[HN Gopher] Characterizing and identifying shills in social medi...
       ___________________________________________________________________
        
       Characterizing and identifying shills in social media (2017) [pdf]
        
       Author : uLogMicheal
       Score  : 40 points
       Date   : 2023-07-12 16:04 UTC (6 hours ago)
        
 (HTM) web link (sbp-brims.org)
 (TXT) w3m dump (sbp-brims.org)
        
       | nonameiguess wrote:
       | Not sure about the title of this submission. The construction is
       | ambiguous. The shills identified here were not funded by the DoD.
       | They seem to have probably been funded by political campaigns.
       | This study was funded by the DoD.
        
         | Der_Einzige wrote:
         | Sounds like what a shill would say
        
         | uLogMicheal wrote:
         | Tried to fit it all, maybe "DoD Report:" would have been
         | better? On another note, would be great to see the amount of
         | money that flows from our gov into such programs.
        
           | dang wrote:
           | The site guidelines ask you to " _Please use the original
           | title, unless it is misleading or linkbait; don 't
           | editorialize._"
           | 
           | If the study was DoD funded, that's a great piece of
           | information to share--but please do so via a comment in the
           | thread. Title fields are not supposed to be for sharing the
           | details that the submitter considers important. (Other social
           | news sites work that way, but HN intentionally doesn't.)
           | 
           | Past explanations here in case helpful: https://hn.algolia.co
           | m/?dateRange=all&page=0&prefix=false&so...
        
             | uLogMicheal wrote:
             | Were there any other actions taken to moderate this post
             | beyond the title change? Genuinely curious, momentum halted
             | and post fell to page 4 shortly after.
        
               | dang wrote:
               | It got all the actions: first a moderator downweighted it
               | (so that it would be lower on the front page, but not off
               | it), then it set off the flamewar detector, and it also
               | got flagged by users.

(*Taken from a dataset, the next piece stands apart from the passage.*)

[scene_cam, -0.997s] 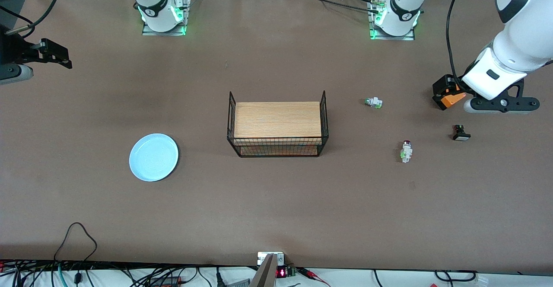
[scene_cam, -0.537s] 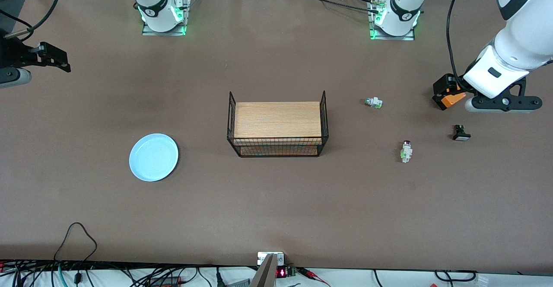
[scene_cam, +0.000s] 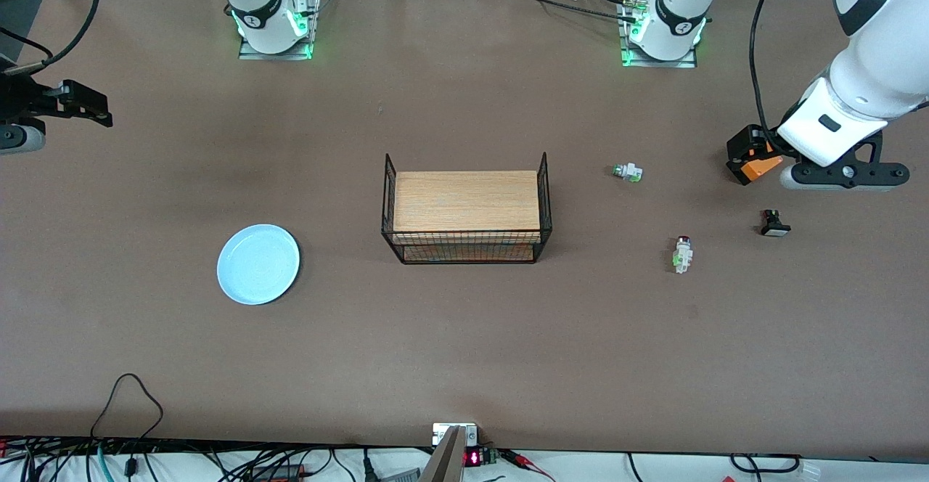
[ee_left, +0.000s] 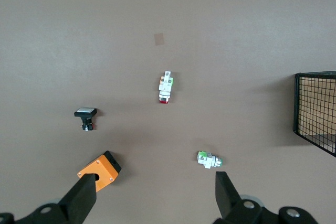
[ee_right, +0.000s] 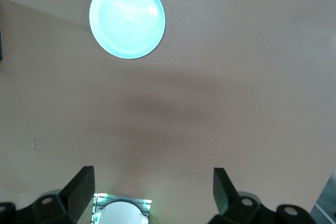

I've rolled back most of that now.
        
               | uLogMicheal wrote:
               | A sad reality of discussion surrounding this topic. Thank
               | you for the transparency.
        
           | HWR_14 wrote:
           | Why lead with the DoD at all. If anything, the funding source
           | is of secondary interest.
        
             | uLogMicheal wrote:
             | Why do people care more when they see YC in the title of a
             | post?
        
               | HWR_14 wrote:
               | YC hosts this forum. If we were on a DoD forum it would
               | matter more.
        
       | 2OEH8eoCRo0 wrote:
       | They don't mention /u/Cant_Trust_Hillary on Reddit who said in an
       | AMA that they were paid to be a serial poster under that
       | username.
       | 
       | I don't think they posted anything political, they were similar
       | to /u/GallowBoob where they were good at making the front page.
        
       | DANmode wrote:
       | [flagged]
        
         | dang wrote:
         | " _Please don 't complain about tangential annoyances--e.g.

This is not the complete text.